FB kriz iletişimine odaklanmalı
18 MAYIS 2012
Aslında bu konuyu yazmayacaktım ama ‘Olaylı Derbi Maçı’ meselesinin o kadar suyunu çıkardılar ki, işin gelip dayandığı iletişim boyutuyla ilgili söylenmesi gerekenleri kendime saklamak istemedim… Yaşadıklarımızın bir benzerini başka bir ülkeden haber olarak izlesek, olup bitenlerin tipik bir ‘kriz iletişimi’ meselesi olduğunu ayan beyan görürüz. Oysa ki bizim futbolumuz kapitalizmin, liberalizmin gereklerine uygun olarak yönetilmiyor henüz. Yönetilmediği için de örneğin olayların bugüne taşındığı noktada FB cephesinden şöyle ‘izahatlar’ gelebiliyor:
“Polis tahrik etti… GS’linin biri bayrağın ucunu gösterdi… FB’nin polisle çatışma kültürü olduğu zaten biliniyor… Bu üslupla üzerlerine gitmemek gerekiyordu… Şampiyonu kutluyoruz ama sevinçlerini affetmeyeceğiz…”
‘Finansal fair play’ kavramının yerleştiği, finans sektörü ile spor kültürünün sıkı bağlarla kucaklaştığı, skandalların hisse senetlerini alt üst ettiği Avrupa ülkelerinde ‘kriz iletişimi’ bu bakış açısıyla yönetilmez elbette.
Tartışmalarda kullanılan üslubun gerekçesi şu tür akıl yürütmelerin arkasında aranabilir mi? “Nasılsa hisse senetleri dünyası üzerinde bir etkimiz yok. Ağzımızdan çıkanların yaratacağı tahribatın bedelini ödemek durumunda değiliz. Öyleyse canımızın istediği gibi konuşuruz.”

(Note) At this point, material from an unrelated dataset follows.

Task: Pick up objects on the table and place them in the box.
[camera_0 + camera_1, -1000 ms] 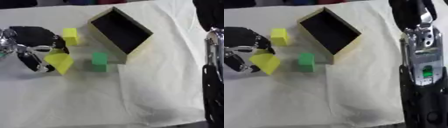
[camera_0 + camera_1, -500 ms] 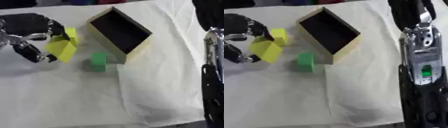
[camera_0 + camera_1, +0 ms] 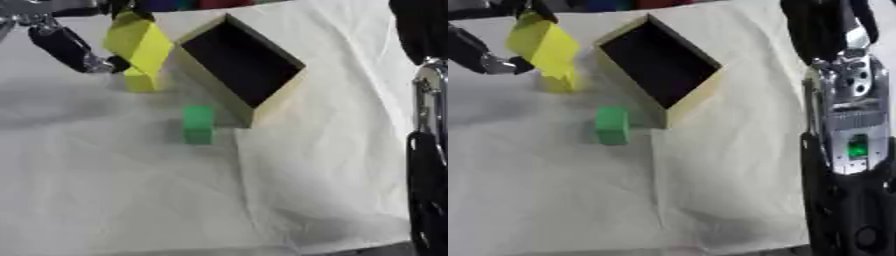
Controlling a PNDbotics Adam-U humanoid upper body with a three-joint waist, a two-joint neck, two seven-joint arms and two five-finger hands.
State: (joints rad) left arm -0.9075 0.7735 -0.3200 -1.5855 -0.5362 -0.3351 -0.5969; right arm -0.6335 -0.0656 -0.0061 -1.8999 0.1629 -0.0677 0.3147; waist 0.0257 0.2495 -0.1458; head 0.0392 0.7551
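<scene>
Left hand (image 3: 66, 37) raised over the far left corner of the tabletop (image 3: 131, 200), fingers clamped on a large yellow block (image 3: 140, 42), tilted and lifted clear of the cloth. Directly below it, a smaller yellow block (image 3: 140, 81) resting on the cloth. Just right of both, an open box (image 3: 241, 65) with dark inside, set askew near the far edge. Green block (image 3: 199, 124) lying near the box's front corner. Right arm (image 3: 846, 130) along the right edge, hand's fingers not discernible

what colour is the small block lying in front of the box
Green block, clearest in the left eye view, near the box.
</scene>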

FB’nin yapması gereken açıklamanın özü şuydu aslında:
“Amaç haklı olup olmamak meselesi değildir. Asıl gündem, olayların çıkmasının engellenmesiydi. Polisle işbirliği içinde olmak gerekirdi. Kimin ihmali varsa, hepsi adına biz özür diliyoruz.”
Böylesi ‘üst tondan’ bir açıklamanın FB’nin marka değerine yakışacağı açıktı. Böyle bir üslup kullanılsa ve bu üslupta ısrar edilseydi FB de kazanırdı FB’lilerde...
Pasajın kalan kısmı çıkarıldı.